■ What you should do ■
All that is wanted is a word-for-word copy of the data from its first line to the line containing "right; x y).", both included.

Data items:
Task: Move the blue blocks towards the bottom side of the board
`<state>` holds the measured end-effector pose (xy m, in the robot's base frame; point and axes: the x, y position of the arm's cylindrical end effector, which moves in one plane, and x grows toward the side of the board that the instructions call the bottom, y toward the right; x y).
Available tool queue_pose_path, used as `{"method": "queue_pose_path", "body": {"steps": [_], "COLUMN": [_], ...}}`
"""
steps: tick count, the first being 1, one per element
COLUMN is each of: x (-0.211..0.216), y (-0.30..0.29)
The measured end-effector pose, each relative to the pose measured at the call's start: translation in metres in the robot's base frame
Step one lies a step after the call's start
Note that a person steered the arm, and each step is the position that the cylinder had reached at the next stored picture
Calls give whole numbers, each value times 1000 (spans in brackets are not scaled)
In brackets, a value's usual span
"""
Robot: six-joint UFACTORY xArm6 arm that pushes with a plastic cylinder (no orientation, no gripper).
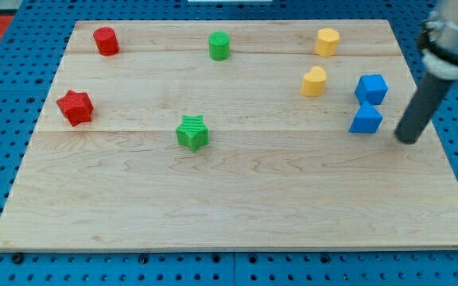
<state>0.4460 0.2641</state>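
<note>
The tip (408, 140) sits just at three o'clock of the lower blue block (366, 119); no fingers here, nothing held.

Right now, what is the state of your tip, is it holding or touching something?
My tip: no jaws, holds nothing; it stands just to the view's right of the lower blue block, apart from it.

My tip (408, 140) stands just to the view's right of the lower blue block (366, 119), a narrow gap between them. The blue cube (371, 88) sits up-left of the tip, touching the lower one. Farther left, the yellow heart block (314, 81) blocks that side. Below the tip and both blue blocks, the wooden board (237, 206) lies open to its bottom edge.
</note>
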Motion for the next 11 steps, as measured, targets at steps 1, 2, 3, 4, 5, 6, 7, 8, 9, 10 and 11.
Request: {"method": "queue_pose_path", "body": {"steps": [1, 2, 3, 4, 5, 6, 7, 8, 9, 10, 11], "x": [-80, -116, -112, -112, -112, -103, -86, -66, -51, -28, 6], "y": [9, -11, -34, -37, -38, -38, -38, -47, -66, -69, -88]}}
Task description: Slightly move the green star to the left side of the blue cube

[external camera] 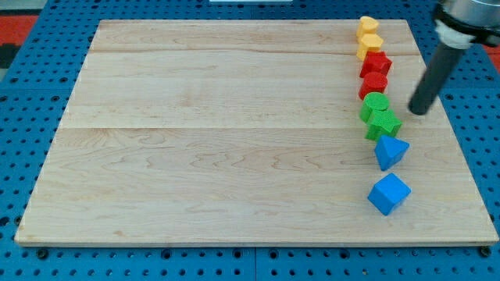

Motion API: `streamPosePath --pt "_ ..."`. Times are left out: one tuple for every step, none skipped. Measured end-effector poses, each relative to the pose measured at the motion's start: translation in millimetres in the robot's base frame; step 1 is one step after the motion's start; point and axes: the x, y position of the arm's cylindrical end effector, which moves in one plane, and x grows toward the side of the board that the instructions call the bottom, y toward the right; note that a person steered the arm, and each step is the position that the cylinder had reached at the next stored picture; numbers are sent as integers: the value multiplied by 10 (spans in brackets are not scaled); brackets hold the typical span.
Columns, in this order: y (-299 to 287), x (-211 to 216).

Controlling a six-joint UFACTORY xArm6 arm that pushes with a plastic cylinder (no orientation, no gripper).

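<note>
The blue cube [388, 193] stood nearest to the view's bottom, and it served as the landmark for all other things. Just above it, toward the view's top, lay a blue block with a pointed shape [391, 151]. Above that one sat the green star [383, 123], and a round green block [375, 103] touched the star's upper side. Farther up from the cube came two red blocks [375, 72] and then two yellow blocks [368, 37], all in one line on the wooden board [195, 140].

The tip [419, 111] stood up and to the right of the cube, just beside the green star on its right side, apart from it. The arm carried only a rod, so there was no hand to open or close, and it held nothing.

The step in hand seemed to be the approach: the star was not yet pushed. The star needed to travel down and to the left until it rested at the cube's left side. The next move probably called for a push from the star's upper right, with care not to drag the pointed blue block or the round green one.

No brand, label or writing could be read.
</note>
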Motion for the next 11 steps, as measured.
streamPosePath --pt "-840 0" --pt "-1019 13" --pt "-776 -118" --pt "-588 -186" --pt "-333 -146" --pt "-182 104" --pt "-428 196" --pt "-562 303" --pt "113 198" --pt "313 847" --pt "182 1734"
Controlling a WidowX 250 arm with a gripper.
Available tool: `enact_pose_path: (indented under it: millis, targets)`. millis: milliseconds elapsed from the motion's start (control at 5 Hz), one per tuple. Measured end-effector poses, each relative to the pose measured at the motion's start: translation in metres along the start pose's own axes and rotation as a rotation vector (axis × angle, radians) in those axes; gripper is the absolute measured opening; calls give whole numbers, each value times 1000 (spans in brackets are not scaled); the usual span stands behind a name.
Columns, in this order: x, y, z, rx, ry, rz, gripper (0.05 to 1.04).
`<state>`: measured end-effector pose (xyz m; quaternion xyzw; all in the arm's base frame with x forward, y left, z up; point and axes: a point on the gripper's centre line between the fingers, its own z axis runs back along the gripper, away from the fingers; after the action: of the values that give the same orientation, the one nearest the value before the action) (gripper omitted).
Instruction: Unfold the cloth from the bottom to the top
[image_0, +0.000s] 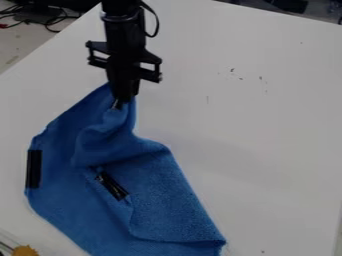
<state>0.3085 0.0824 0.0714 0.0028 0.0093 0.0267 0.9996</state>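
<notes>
Camera view: the hand (123, 102) hangs down at the end of the black arm (123, 35), which enters from the top edge of the view; it is closed upon the upper end of the blue cloth (163, 200), pinching the fabric between its tips. From the hand the cloth widens downward in the view, with loose folds just below the grip and its broad lower part lying on the white surface (267, 130). One black strip (33, 169) lies along the cloth's left edge, below and to the left of the hand; a second black strip (111, 186), tilted, lies within the folds almost directly below it. Small dark marks (232, 70) dot the surface to the right of the hand. A yellow-orange object (25, 250), cut off by the frame, sits well apart from the hand at the lower left; cables (47, 21) run at the upper left.
</notes>
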Motion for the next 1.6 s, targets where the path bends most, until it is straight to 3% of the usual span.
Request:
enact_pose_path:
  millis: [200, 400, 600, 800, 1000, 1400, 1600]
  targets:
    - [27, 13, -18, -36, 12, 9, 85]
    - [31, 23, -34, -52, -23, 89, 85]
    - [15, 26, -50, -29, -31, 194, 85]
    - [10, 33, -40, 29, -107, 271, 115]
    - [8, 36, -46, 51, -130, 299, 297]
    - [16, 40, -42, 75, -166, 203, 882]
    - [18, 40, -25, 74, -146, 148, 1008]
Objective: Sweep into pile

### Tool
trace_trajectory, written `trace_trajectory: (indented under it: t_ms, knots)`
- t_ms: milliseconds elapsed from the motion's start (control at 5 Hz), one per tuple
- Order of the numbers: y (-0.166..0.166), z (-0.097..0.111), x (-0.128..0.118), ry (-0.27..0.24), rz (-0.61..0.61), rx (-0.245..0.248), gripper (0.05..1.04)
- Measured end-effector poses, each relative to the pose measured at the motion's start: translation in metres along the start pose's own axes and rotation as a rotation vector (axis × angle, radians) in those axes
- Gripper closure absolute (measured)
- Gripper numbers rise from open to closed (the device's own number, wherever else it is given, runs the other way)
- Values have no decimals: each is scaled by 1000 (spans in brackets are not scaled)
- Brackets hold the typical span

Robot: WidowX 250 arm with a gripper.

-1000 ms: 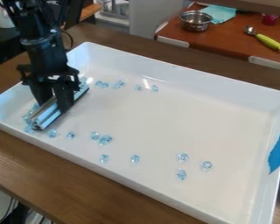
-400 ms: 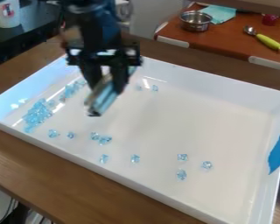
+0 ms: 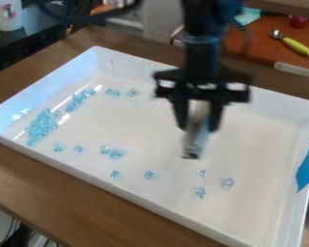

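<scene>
Many blue beads (image 3: 41, 126) bunch at the left of the frame, others scattered toward lower center and lower right, in a white tray (image 3: 260, 144). Right of center, the gripper (image 3: 197, 127) has its fingers slightly apart, clamping a metal bar (image 3: 194, 143).

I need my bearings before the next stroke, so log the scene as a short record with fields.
gripper: over the tray, closed on the bar
tool: metallic bar, hanging down; contact with the tray floor cannot be told
main heap: blue clear beads, at the tray's left side in the picture
strays: loose beads along the near side, including three low and right of the bar; a few more near the far wall
sweep status: unfinished
</scene>
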State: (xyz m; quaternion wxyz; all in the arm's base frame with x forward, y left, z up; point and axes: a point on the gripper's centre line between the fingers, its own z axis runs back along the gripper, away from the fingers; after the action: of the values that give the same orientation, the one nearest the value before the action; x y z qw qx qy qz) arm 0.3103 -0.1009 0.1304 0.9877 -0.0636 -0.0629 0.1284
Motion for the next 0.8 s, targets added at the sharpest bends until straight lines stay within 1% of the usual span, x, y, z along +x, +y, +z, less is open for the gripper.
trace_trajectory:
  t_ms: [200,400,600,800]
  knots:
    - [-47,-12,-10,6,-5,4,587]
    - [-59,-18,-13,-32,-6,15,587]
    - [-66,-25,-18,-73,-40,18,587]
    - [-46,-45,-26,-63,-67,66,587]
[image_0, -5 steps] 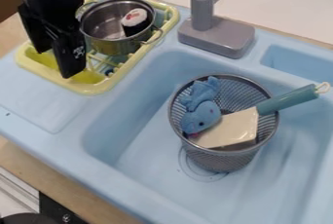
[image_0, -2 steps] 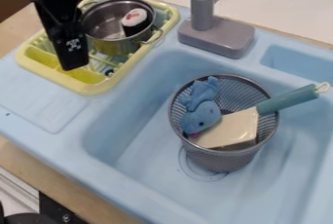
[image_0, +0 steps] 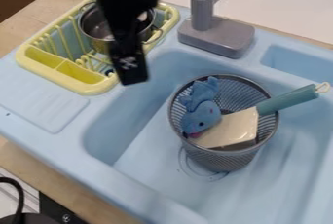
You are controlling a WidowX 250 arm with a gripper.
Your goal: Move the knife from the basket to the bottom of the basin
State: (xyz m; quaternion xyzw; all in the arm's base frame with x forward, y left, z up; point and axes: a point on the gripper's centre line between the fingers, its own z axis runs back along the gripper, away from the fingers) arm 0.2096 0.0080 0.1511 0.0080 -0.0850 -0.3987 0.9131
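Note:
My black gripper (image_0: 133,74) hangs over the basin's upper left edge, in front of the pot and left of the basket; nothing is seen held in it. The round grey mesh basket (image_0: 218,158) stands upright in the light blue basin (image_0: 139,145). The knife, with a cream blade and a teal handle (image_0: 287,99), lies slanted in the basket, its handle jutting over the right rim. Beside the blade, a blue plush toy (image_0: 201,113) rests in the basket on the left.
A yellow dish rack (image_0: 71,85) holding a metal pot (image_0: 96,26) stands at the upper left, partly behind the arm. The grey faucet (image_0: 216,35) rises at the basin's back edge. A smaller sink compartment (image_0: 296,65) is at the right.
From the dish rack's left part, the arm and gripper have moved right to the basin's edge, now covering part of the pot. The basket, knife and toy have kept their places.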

■ Written response ■
Task: Move the blue blocks towards the bottom side of the board
`<state>` holds the measured end-effector pose (xy m, in the robot's base frame; point and axes: the x, y position of the arm's cylindrical end effector, which moves in one plane, and x grows toward the side of the board that the instructions call the bottom, y toward the right; x y).

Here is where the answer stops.